Expression Theory, Fisher CH 11
- Analysis of expression
- Many dif things can be the mechanism of expression
- People, words, actions, pictures, sounds, objects
- Angry man ranting and raving
- Many dif things can be expressed by each of these mechanisms
- Thoughts, facts, feelings, attitudes, moods
- Expression theory of art says
- Artists and/or artworks express emotions/feelings
- Some art also expresses arguments, beliefs, ideas
- Though not all art does this (instrumental music)
- All art expresses emotions (that is its function and point)

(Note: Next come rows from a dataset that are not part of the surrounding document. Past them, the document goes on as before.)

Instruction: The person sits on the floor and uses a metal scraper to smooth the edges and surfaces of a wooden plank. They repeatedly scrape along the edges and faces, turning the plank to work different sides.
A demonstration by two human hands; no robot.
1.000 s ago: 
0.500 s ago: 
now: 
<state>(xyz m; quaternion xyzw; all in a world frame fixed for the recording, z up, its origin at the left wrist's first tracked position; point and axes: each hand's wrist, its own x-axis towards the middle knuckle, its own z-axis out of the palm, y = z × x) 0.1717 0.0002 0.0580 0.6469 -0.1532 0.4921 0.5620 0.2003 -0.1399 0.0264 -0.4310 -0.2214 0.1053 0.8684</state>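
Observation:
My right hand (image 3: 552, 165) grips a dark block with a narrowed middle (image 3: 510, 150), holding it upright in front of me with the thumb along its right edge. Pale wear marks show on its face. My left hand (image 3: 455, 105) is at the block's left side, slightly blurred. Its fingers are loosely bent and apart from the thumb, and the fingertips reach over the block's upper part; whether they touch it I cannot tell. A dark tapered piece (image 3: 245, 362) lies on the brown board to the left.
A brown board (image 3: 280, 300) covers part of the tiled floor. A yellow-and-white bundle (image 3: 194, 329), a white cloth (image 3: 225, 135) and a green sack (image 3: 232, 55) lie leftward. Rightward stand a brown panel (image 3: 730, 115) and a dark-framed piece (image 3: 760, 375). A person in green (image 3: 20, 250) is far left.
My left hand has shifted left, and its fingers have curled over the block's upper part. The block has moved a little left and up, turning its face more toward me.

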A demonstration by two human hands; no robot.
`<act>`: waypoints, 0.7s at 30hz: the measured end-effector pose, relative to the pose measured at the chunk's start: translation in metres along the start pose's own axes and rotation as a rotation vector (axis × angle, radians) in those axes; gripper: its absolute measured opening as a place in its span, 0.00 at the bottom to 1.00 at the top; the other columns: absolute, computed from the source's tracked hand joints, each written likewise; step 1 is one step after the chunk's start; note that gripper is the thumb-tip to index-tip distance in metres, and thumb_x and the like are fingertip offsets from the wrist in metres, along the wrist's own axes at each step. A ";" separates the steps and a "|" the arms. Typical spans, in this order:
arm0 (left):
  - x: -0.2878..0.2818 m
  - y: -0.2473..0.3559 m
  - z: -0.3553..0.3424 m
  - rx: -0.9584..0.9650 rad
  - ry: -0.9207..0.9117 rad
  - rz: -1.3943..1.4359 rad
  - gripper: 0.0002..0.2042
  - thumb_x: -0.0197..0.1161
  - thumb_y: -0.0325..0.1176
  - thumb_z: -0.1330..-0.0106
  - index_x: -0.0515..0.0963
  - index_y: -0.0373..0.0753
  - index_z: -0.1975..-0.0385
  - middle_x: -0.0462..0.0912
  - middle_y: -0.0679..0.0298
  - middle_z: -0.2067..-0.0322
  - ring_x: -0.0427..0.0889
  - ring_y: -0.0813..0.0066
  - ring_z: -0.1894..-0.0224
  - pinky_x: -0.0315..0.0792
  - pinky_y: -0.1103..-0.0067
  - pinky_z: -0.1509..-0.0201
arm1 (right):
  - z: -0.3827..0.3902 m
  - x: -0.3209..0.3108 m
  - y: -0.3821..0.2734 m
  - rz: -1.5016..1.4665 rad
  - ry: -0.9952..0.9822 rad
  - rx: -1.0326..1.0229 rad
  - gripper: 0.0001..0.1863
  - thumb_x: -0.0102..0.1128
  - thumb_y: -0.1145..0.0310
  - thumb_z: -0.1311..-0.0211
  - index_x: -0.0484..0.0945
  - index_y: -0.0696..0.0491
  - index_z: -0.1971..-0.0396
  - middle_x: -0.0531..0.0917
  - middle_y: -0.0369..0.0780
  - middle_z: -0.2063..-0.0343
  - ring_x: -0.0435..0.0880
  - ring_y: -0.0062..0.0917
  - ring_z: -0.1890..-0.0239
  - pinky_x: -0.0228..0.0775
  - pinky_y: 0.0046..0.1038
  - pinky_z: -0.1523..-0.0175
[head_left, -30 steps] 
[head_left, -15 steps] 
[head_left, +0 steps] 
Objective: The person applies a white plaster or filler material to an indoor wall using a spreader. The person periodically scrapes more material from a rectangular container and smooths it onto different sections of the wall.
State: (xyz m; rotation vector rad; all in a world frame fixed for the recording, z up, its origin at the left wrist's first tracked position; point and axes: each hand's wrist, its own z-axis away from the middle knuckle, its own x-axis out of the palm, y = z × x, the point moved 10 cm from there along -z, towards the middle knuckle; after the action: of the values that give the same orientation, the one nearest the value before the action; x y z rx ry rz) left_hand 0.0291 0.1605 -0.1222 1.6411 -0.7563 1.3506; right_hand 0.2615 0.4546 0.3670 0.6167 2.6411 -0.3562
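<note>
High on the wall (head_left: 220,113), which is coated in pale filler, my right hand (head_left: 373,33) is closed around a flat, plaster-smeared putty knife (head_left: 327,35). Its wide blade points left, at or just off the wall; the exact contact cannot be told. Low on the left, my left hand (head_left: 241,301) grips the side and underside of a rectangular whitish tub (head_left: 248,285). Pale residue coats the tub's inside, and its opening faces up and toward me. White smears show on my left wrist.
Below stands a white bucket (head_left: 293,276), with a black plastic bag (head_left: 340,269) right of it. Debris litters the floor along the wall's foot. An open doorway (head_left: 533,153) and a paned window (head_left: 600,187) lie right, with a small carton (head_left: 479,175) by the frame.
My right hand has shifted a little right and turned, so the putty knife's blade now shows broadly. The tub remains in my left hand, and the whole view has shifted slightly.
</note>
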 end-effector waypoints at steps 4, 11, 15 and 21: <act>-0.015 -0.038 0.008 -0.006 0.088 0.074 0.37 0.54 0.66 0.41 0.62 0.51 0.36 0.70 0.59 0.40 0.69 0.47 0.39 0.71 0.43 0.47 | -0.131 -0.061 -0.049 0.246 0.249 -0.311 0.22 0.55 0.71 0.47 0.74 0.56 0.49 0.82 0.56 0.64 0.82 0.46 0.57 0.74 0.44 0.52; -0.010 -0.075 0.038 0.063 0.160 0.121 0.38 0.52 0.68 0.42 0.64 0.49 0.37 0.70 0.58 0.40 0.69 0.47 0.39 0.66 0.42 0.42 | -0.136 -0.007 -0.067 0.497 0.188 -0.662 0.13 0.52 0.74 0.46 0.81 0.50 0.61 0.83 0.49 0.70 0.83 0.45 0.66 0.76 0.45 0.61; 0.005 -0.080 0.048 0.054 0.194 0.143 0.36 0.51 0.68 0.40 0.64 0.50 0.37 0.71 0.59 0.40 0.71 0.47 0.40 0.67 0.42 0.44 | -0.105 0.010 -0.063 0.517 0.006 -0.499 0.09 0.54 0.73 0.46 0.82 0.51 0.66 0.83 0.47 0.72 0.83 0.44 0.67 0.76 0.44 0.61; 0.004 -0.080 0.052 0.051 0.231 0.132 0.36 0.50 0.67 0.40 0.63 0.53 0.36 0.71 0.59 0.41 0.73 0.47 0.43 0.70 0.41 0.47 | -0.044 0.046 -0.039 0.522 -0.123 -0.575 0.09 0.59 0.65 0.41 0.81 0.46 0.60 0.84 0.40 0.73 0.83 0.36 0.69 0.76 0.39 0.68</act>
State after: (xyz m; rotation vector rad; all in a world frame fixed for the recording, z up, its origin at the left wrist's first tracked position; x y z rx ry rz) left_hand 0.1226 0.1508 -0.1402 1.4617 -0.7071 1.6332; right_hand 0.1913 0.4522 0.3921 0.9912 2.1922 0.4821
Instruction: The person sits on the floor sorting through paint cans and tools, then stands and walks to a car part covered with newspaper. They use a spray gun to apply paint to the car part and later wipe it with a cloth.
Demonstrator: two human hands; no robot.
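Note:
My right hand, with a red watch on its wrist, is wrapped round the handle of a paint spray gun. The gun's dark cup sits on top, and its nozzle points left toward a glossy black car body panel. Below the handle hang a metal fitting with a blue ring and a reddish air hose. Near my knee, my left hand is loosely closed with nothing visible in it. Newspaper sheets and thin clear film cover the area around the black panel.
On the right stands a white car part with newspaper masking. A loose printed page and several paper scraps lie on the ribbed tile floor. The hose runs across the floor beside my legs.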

- Something is art IFF it expresses emotions of the person who
created the thing
- Implicit criticism of Dickie's institution theory
- X is art if artworld calls it art (bestows on it status of candidate
for appreciation)
- Expression theory claims some stuff called art is not (as doesn't
express emotion)
- And some stuff not called art is art (because it does express)
- Unlike institutional theory which attempts to explain our
linguistic use of the word "art"
- Expression theory a substantive theory of art
- Art is a real phenomenon and exists independently of how use the
word
- Society could develop a mistaken view of phenomenon of art
(and has, says for example, Tolstoy)
- Three expression theories Fisher considers
- Tolstoy's causal-communication theory of expression
- (Art has) Expressive property theory of art as expression
- Collingwood's Formulation theory of expression
- Tolstoy's causal-communication theory of expression
- Artist expresses an emotion by means of an artwork
- Art is expressive of artists' feelings
- "Artist evokes a feeling and then by means of artwork transmits
feeling so others experience the same feeling"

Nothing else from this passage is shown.